The growing brain drain in Spain and Europe
The Swiss company Adecco, one of the biggest HR companies in the world, estimated that in 2 years, around 150,000 Spanish people have abandoned their country in search of new opportunities and professional horizons.
According to Adecco, one out of two Spanish citizens would leave Spain in exchange for a job with similar or even a slightly lower income than the one they had in Spain.
By January 2013 the total number of Spanish people that live abroad rose to 1,931,248, which means that close to 4% of the total Spanish Population is living outside the country. In nearly 70%, the profile of these emigrants is that of working age, between 18 and 50 years old.

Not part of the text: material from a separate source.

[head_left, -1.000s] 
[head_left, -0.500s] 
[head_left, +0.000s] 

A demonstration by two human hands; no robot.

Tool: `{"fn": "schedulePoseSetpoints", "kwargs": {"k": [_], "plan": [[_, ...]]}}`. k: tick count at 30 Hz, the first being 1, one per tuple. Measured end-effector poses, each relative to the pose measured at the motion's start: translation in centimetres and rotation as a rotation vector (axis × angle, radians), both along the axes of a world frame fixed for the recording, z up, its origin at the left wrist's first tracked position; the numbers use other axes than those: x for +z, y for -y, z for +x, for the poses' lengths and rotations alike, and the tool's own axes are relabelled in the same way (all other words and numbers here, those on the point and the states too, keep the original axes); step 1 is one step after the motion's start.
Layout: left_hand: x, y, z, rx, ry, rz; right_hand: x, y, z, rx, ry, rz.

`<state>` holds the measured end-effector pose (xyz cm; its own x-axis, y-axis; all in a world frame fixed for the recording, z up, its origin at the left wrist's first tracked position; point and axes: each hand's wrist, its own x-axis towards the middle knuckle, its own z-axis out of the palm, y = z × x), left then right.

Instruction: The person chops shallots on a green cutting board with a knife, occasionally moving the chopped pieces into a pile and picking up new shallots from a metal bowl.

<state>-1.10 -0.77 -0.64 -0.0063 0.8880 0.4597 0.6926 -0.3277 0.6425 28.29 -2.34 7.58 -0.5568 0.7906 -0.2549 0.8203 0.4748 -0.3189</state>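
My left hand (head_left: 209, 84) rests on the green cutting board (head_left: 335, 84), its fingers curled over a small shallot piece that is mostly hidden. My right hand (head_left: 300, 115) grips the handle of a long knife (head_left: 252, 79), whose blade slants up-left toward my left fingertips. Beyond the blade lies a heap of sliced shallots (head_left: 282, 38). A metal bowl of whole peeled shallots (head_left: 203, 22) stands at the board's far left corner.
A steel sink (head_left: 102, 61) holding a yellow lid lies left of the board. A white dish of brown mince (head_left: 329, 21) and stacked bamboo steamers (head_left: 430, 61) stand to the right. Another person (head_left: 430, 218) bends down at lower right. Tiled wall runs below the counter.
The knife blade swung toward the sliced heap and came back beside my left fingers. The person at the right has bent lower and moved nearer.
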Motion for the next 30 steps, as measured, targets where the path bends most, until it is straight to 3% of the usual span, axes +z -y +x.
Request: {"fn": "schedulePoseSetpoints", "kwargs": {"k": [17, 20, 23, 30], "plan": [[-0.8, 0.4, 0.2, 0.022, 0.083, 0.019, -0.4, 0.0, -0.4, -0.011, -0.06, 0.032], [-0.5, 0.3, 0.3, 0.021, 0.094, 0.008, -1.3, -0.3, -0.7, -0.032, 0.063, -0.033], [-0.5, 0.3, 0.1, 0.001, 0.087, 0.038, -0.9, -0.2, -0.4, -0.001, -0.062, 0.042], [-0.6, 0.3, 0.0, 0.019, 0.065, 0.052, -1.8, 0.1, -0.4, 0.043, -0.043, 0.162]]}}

The main reasons for the increase in Spanish juvenile emigration are: the lack of professional opportunities in Spain, and the increasing demand of high-qualified professionals in Argentina, Brazil or the United States. Out of all the Spanish emigrants, just 34% choose Europe as their destination, a fact that is surprising if you compare it to 10 years ago when Germany, France, Italy and the United Kingdom where the most popular destinations.

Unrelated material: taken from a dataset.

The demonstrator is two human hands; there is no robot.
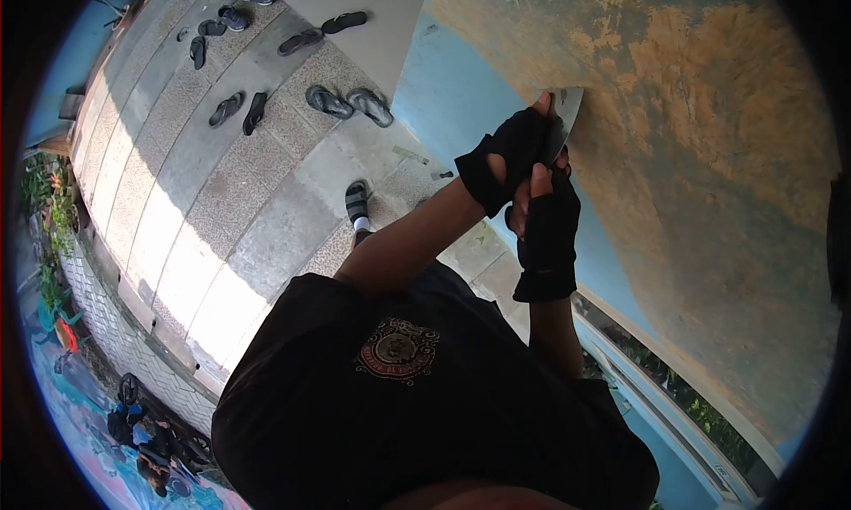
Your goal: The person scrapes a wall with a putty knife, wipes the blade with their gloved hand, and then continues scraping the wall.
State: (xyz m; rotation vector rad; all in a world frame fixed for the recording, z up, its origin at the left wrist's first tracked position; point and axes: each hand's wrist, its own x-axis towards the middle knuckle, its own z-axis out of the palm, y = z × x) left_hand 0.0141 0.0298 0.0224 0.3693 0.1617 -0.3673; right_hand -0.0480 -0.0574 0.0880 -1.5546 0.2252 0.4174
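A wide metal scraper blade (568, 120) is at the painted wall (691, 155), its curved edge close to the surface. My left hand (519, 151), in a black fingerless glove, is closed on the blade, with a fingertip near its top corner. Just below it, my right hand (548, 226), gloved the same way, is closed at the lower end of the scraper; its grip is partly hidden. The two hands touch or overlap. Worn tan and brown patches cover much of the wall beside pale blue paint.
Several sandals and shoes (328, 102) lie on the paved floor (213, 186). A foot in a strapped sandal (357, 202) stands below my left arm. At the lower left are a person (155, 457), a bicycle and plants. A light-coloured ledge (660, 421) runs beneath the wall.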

Investigators, doctors, biologist, engineers, architects and developers are among other professionals in high-demand that try to escape from unemployment, achieve a decent salary and accomplish a good balance between life and work.
Another important issue to this growing emigration trend is the internationalization of the strongest Spanish companies such as INDITEX (Zara), BBVA, Santander or Mapfre among many others. Actually, the IBEX 35 companies from Madrid’s Stock Market generate more than 50% of their income outside of Spain.

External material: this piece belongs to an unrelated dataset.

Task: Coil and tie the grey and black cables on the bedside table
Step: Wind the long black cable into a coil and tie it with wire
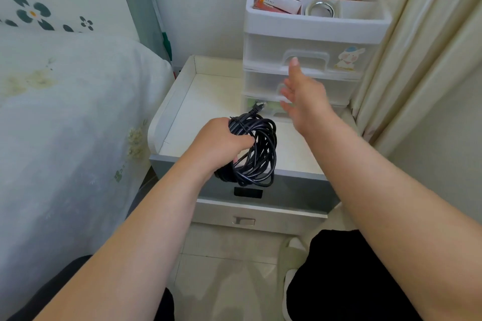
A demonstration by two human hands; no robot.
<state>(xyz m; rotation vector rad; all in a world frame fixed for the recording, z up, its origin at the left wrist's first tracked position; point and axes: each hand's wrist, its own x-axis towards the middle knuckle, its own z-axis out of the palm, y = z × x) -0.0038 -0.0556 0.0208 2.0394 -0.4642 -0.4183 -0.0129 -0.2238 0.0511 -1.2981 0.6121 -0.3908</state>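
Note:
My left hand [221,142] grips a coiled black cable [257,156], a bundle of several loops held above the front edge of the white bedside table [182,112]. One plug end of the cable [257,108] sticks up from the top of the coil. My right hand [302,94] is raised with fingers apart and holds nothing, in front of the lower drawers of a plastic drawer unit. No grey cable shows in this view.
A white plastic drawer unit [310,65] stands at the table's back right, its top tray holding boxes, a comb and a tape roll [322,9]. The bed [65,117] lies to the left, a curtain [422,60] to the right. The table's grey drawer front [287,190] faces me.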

Saul, Nuclear Physicist and Spanish Emigrant
A PhD in Nuclear Experimental Astrophysics, Saul, after 5 years of experience in Spain could not find a job that would allow him to succeed in Spain, which is why in 2012, he decided to consider offers in the United states. He finally moved to Michigan, where he has been this past year, and describes the experience as the best thing he could have done in terms of all the resources he has to continue his investigations. Nevertheless, he declares that he would like to move back to Spain if he could have decent and respectful working conditions.
Best-known and most recent case is Diego Martinez Santos.
He has recently been recognized as the best European Experimental Physicist by the EPS (European Physics Society). Not even such prestigious award has been enough for him to go back to Spain, where he has been rejected alleging that his resume was “not good enough”.
Diego says that he does not want to live in Holland forever, so he will continue trying to go back to Spain, even after having received interesting options all over the world.
More evidence of the exodus of thousands more, is the case of Daniel Hernando, a young Spanish Education Graduate who lives in China. Before moving to China, he spent close to a year looking for a job in his country to no avail. He affirms that he is not completely happy about having to move to the other side of the world, leaving family and friends behind, but that he did it as it was the best option for him to grow professionally and develop his teaching career. He also says that if he could go back to Spain to a job with similar conditions, he would, but it is not something that is likely to happen nowadays in Spain.
Yet another case is Juan Jose, a Spanish Computing engineer that emigrated to Germany, and declares that his only options in Spain were to be an Intern for over a year, working over 10 hours a day and shameful conditions. In Germany he has a steady job with good working conditions for Mercedes Benz.
Here we have seen 4 examples of how Spanish young professionals have to go abroad in order to find opportunities, but it is not only them four; 100,000 young professionals have left Spain in the past years due to the Economic crisis and the lack of recovery signs in the short term.
Nevertheless, we like to think that there are possible solutions and actions that can be taken in order to recover the Spanish economy and start creating jobs again. These solutions should not only come from the government, but also from the people. Spanish citizens have to be capable of having a positive attitude towards the situation that they are going through. It is not easy, but they have to roll up their sleeves and try to start again from a different, positive, and hopeful perspective. When the environment around is not supportive and fertile, you have two choices: move to a different one or stay and try to make it better. If that environment is your country, your home, you do not want it to see it falling apart. So, hopefully those young brains will soon be able to go back and contribute to a new growth with their innovative, bright perspective.